Adding a microphone button to a text interface and calling it a voice feature usually produces a worse text experience with extra steps. Voice-first interactions require rethinking the entire interaction model — confirmation patterns, error handling, and information density all change.

Ignoring language and accent coverage

English-centric STT and TTS models degrade significantly for non-English languages and non-standard English accents. If you have global users, test your voice pipeline against representative audio from each major user segment before committing to a provider.

Not designing for voice-specific failure modes

Voice AI fails in ways text AI doesn't: ambient noise triggers the microphone, TTS mispronounces product names, STT misrecognizes critical numbers.
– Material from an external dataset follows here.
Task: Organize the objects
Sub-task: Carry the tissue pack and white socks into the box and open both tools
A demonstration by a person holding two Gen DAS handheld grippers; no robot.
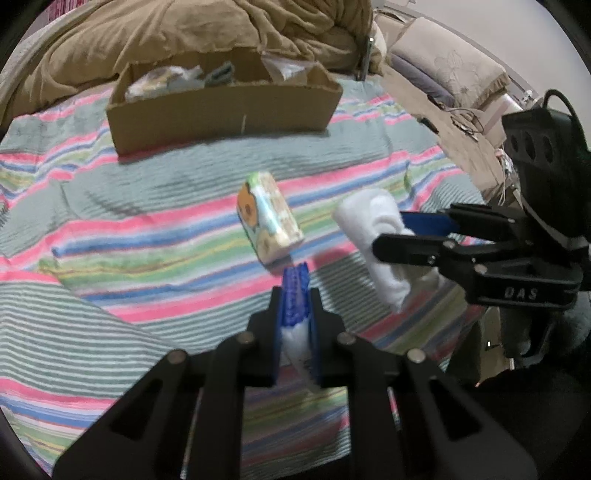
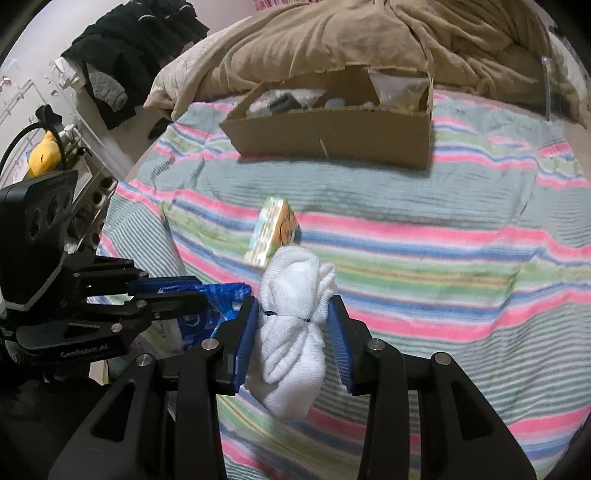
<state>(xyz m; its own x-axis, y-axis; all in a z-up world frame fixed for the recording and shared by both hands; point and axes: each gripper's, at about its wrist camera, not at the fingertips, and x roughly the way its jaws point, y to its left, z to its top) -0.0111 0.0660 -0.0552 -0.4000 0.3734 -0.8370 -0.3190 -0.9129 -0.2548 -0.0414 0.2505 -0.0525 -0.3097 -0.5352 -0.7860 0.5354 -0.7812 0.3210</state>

Build explicit monitoring and error handling for voice-specific failure modes — they won't be caught by general AI quality monitoring.

Choosing a Voice AI Provider

STT providers: Whisper, Deepgram, AssemblyAI, Google STT

OpenAI Whisper (via API) leads on accuracy for English; Deepgram leads on latency and streaming; AssemblyAI leads on additional features (diarization, sentiment); Google STT leads on language coverage. No single provider wins on all dimensions. Choose based on the trade-off that matters most for your product.

TTS providers: ElevenLabs, OpenAI TTS, Google WaveNet, Amazon Polly

ElevenLabs leads on voice quality and cloning; OpenAI TTS balances quality and simplicity; Google WaveNet and Amazon Polly offer deeper infrastructure integration and higher volume pricing. For consumer products, voice quality matters most. For high-volume enterprise, pricing and reliability matter more.

Latency benchmarking for your use case

Published latency numbers are measured in controlled conditions. Build a simple test harness and benchmark each provider with audio representative of your actual input distribution. Include p95 and p99 latency, not just median — tail latency determines whether voice interactions feel responsive.

Data privacy and retention policies

Voice data is sensitive. Understand each provider's data retention policy, where audio is processed, and whether it's used for model training. For healthcare, legal, and financial applications, provider data handling may determine regulatory eligibility.